Thursday, August 31, 2017
Computer and printer giant HP and consulting firm Deloitte on Thursday announced a joint effort to develop 3D printing systems to support large-scale production.
3D printing for decades helped companies develop prototypes, but executives from the two companies predicted that recent advances in the technology would prompt manufacturers to embrace it as a more economical alternative to injection molding.
"What we have the opportunity here to do is disrupt a $12 trillion [global] manufacturing industry," HP CEO Dion Weisler said at a press conference at the company's Palo Alto, Calif., headquarters.
HP introduced a 3D printer targeting the industrial sector last year, and Weisler noted that 3D printing is already more cost-effective than injection molding for a limited number of manufacturing goods.

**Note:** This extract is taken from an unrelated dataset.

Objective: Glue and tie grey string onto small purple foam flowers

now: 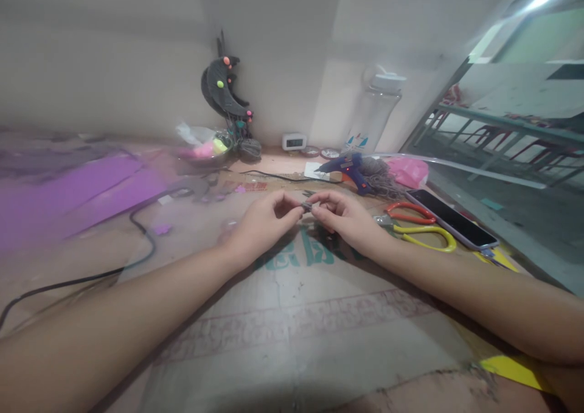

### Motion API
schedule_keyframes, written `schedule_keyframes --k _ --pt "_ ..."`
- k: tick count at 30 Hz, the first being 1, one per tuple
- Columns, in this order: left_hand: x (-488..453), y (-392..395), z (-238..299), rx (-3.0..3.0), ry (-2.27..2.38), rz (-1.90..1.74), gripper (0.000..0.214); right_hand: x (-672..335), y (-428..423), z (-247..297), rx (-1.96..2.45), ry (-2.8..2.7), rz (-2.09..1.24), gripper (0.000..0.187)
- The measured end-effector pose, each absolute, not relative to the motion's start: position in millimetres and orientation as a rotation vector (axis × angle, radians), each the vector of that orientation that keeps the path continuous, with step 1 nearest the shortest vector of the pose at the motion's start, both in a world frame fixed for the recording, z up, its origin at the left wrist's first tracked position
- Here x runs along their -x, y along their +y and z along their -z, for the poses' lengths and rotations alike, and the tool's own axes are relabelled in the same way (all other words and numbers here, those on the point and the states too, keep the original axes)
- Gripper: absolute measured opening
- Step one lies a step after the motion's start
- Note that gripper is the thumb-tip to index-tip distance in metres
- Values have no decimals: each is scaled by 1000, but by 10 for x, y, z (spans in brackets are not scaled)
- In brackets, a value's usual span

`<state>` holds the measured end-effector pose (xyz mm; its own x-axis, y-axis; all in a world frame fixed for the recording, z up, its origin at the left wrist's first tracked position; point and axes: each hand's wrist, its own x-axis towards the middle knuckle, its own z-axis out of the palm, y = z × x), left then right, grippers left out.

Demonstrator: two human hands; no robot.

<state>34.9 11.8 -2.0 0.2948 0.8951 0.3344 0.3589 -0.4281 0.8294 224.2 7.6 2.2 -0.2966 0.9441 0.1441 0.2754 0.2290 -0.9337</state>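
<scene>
Above the middle of a cardboard sheet point(292, 352) with green and red print, both my hands meet at a small grey piece point(306, 207). My left hand point(262, 221) pinches its left end between thumb and fingers. From the other side, my right hand point(349, 218) grips it with thumb and forefinger. The fingers cover most of the piece, so its exact kind cannot be made out. Just right of my right hand lies a hand tool point(413, 221) with red and yellow loop handles; its metal head is partly hidden.
Behind my hands lie a blue glue gun point(350, 173), grey yarn point(376, 180) and a pink bag point(408, 171). A phone point(451, 218) rests at right. A dark crescent ornament point(221, 90), a small clock point(294, 142) and a clear bottle point(374, 112) stand along the wall. Purple sheets point(91, 200) lie left.
</scene>
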Motion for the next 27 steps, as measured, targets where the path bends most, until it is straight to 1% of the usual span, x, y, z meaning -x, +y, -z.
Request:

He predicted that improved materials science, however, would make that number significantly larger; HP researchers are already working with different colors, textures and conductive materials in the company's labs.
In addition to offering a more cost-effective option than injection molding, officials noted that 3D printers could ease the design process, reduce waste and curb excessive inventory -- as well as limit the need for warehouse space to store that inventory.
The relatively small system, meanwhile, would allow companies to take advantage of increasingly digitized manufacturing to create more flexible factories and supply chains -- including capitalizing on increasing demand for customized goods.
"All of those things, when you combine them, enable manufacturing to happen anywhere in the world," Weisler said. "It democratizes manufacturing."
Officials said that although manufacturers are generally a risk-averse group, the advantages of 3D printing would become too big to ignore.
The partnership will begin in the U.S. before expanding abroad.
"I believe you'll see 3D printing at scale operate, sort of like a lot of the technologies we've seen over the last several years, on an exponential curve," said Deloitte supply chain principal Doug Gish. "So over the next three to five years, we really expect to see this take off."